I first heard about this work from a podcast episode. I thought it was cool enough to look up the original paper in the journal Science. Prof. Lipson's lab is using evolution (ie. genetic algorithms) to derive fundamental physical laws from raw data. For example, the figure below shows a double pendulum (a pendulum handing on the end of another pendulum). The graph shows motion-tracking data collected as the double pendulum did its thing. The formula on the right shows an invariant, a fundamental physical quantity that doesn't change, even if the data is doing loopty-loops. In this case, I think the invariant is energy. Invariants are important because they help to point out the general laws that govern how a system works.

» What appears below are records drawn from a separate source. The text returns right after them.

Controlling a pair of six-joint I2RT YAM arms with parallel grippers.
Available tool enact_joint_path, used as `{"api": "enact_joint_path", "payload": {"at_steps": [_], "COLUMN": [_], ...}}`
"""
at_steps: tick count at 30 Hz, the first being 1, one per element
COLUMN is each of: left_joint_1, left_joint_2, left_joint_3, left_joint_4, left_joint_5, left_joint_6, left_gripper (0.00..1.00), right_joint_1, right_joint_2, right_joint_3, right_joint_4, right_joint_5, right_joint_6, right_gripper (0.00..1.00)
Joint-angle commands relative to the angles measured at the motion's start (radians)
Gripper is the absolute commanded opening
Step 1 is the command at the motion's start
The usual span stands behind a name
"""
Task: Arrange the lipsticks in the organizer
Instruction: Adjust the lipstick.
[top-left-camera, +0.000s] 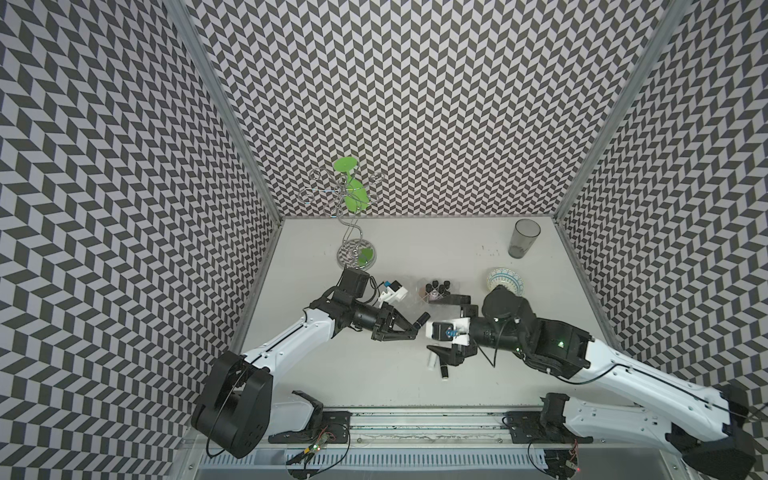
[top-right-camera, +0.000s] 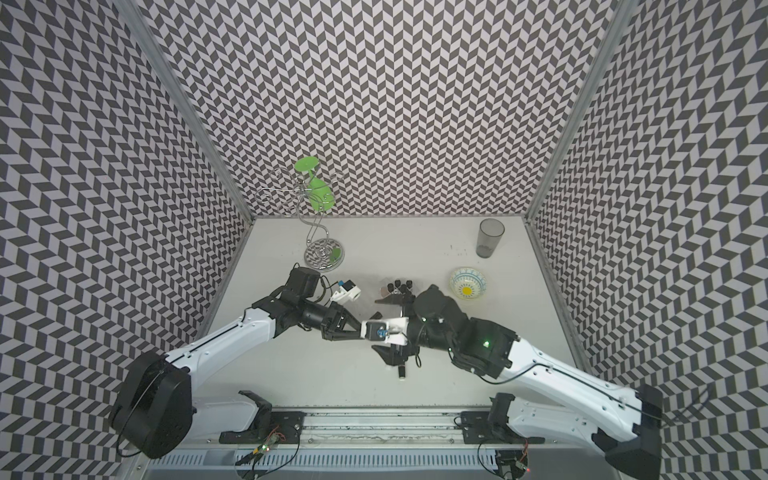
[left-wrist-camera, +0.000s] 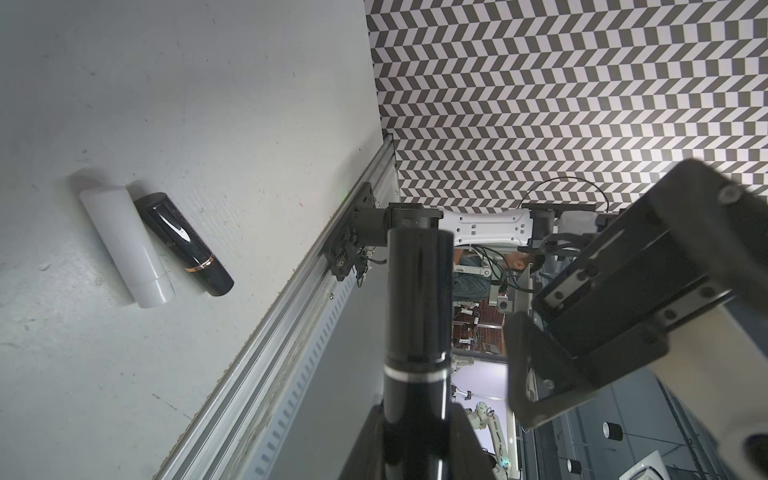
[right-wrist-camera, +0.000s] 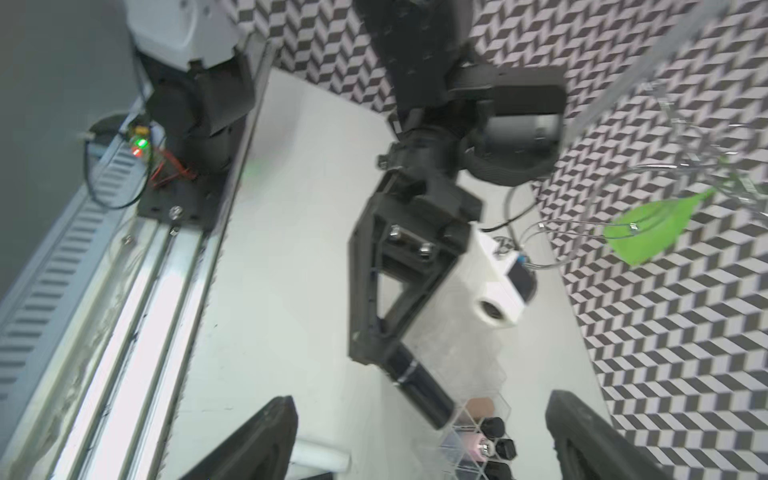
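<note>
Left gripper (top-left-camera: 410, 333) is clamping the base end of a black lipstick (top-left-camera: 423, 329), jaws pressing tight on it. The tube is sticking out past the fingertips and hanging above the table (top-left-camera: 374, 382). Right gripper (top-left-camera: 433, 323) is standing with jaws spread wide, gripping nothing. Its fingers (right-wrist-camera: 266, 436) are framing the held tube's free end in the right wrist view. Both grippers are facing each other tip to tip in both top views. Organizer (right-wrist-camera: 478, 374) is sitting on the table just beyond the grippers, toward the back wall, between the two arms. It's holding a cluster of black lipsticks (top-left-camera: 437, 286) upright, plus a tan lipstick (right-wrist-camera: 478, 405) and a pink lipstick (right-wrist-camera: 471, 444); which cells can't be told. White lipstick (left-wrist-camera: 126, 245) and a second black tube (left-wrist-camera: 185, 243) are lying flat side by side, touching, on the table nearer the front rail, under the right gripper. Tumbler (top-left-camera: 523, 239) and bowl (top-left-camera: 505, 280) are sitting toward the right rear, well apart from the organizer. Wire stand (top-left-camera: 345, 253) is carrying a green glass (top-left-camera: 355, 195) at the left rear.
</note>
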Motion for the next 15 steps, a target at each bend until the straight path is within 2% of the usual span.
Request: {"api": "enact_joint_path", "payload": {"at_steps": [1, 5, 8, 13, 15], "left_joint_1": [0.008, 0.017, 0.021, 0.027, 0.027], "left_joint_2": [0.004, 0.017, 0.017, 0.036, 0.046], "left_joint_3": [-0.033, -0.011, -0.014, -0.024, -0.027], "left_joint_4": [0.075, 0.058, 0.060, 0.060, 0.056], "left_joint_5": [0.054, 0.053, 0.050, 0.044, 0.046], "left_joint_6": [-0.023, -0.007, -0.006, 0.004, 0.011], "left_gripper": [0.00, 0.00, 0.00, 0.00, 0.00], "right_joint_1": [0.104, 0.196, 0.199, 0.195, 0.186], "right_joint_2": [0.018, 0.093, 0.127, 0.170, 0.170], "right_joint_3": [-0.010, -0.003, 0.005, 0.030, 0.023], "right_joint_4": [0.018, 0.011, 0.023, 0.021, 0.044], "right_joint_5": [0.131, 0.251, 0.308, 0.438, 0.447], "right_joint_6": [-0.047, -0.053, -0.055, -0.065, -0.074], "right_gripper": [0.98, 0.96, 0.91, 0.90, 0.88]}}
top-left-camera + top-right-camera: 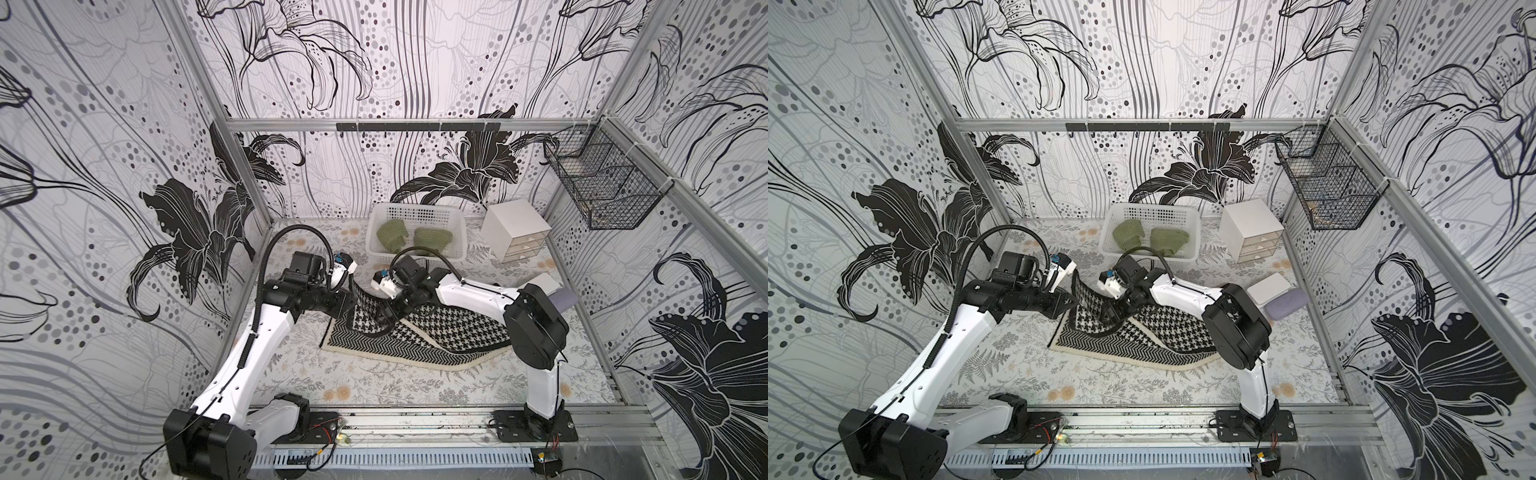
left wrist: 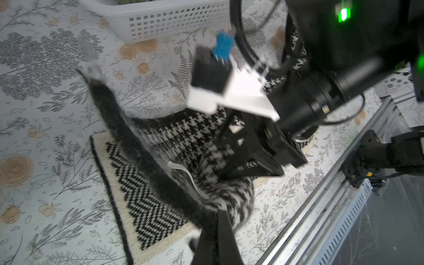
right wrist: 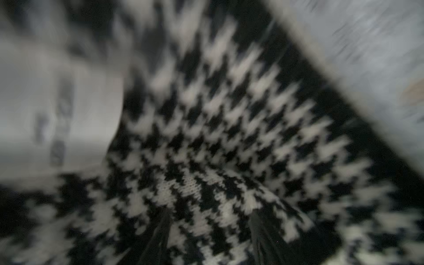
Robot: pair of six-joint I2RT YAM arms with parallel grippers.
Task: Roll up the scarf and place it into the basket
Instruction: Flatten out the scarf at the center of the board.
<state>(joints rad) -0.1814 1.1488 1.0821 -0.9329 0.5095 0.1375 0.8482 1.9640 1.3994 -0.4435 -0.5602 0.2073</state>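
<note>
Two grips on the scarf (image 1: 436, 328), left jaws clamped on its lifted edge, right jaws wider, pinching a fold.

Black-and-white houndstooth and chevron scarf (image 1: 449, 328), white basket (image 1: 419, 215), olive-green knit rolls (image 1: 392, 239), grey floral table (image 1: 374, 382)

Scarf (image 1: 436, 332) lies on table (image 1: 374, 382), one end raised at left fingers (image 2: 223, 238). Right fingers (image 3: 158, 236) just beside them, on scarf. Basket (image 1: 419, 214) beyond both fingers, two rolls (image 1: 392, 237) inside. Drawer box (image 1: 513, 226) right of basket.
</note>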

In the talk, Lipson told the story of how this project came to be. It all started with using genetic algorithms to evolve simple virtual organisms crawling around in a simulated cyberworld. When they built real versions of these robots, they didn't work if they were to complex. That's because, the more complex the machine, the less realistic their simulations were. So they allowed their system to co-evolve the simulation and the behaviour. That is, they built a 4-legged robot that had 8 actuators and a motion sensor, but no idea what shape it was, or how the moving parts were put together. By performing its own "experiments", the robot soon learned how each of its actuators made it move, and ultimately taught itself to walk (video).
Lipson and his team decided to skip the robot part, and focus these evolutionary computing techniques on the simulation aspect alone. He gave a number of example systems that the program "discovered", like the double pendulum example above. They also solicited data from biology and physics and derived formulas for them. In a number of cases, they showed the formulas to the people who gave them the data, and it turned out to be stuff that was previously invented by famous scientists (for whom the formula was named). It took humans decades to discover what the computer derived in about a day of computing.
Of course, the really interesting question is what to make of the formulas that haven't been named yet? Perhaps their program is showing us something that we've not yet discovered. Hmmm... kinda makes you think.
The talk was part of the outreach program of the Perimeter Institute for Theoretical Physics... you know, your standard small-town theoretical physics think-tank.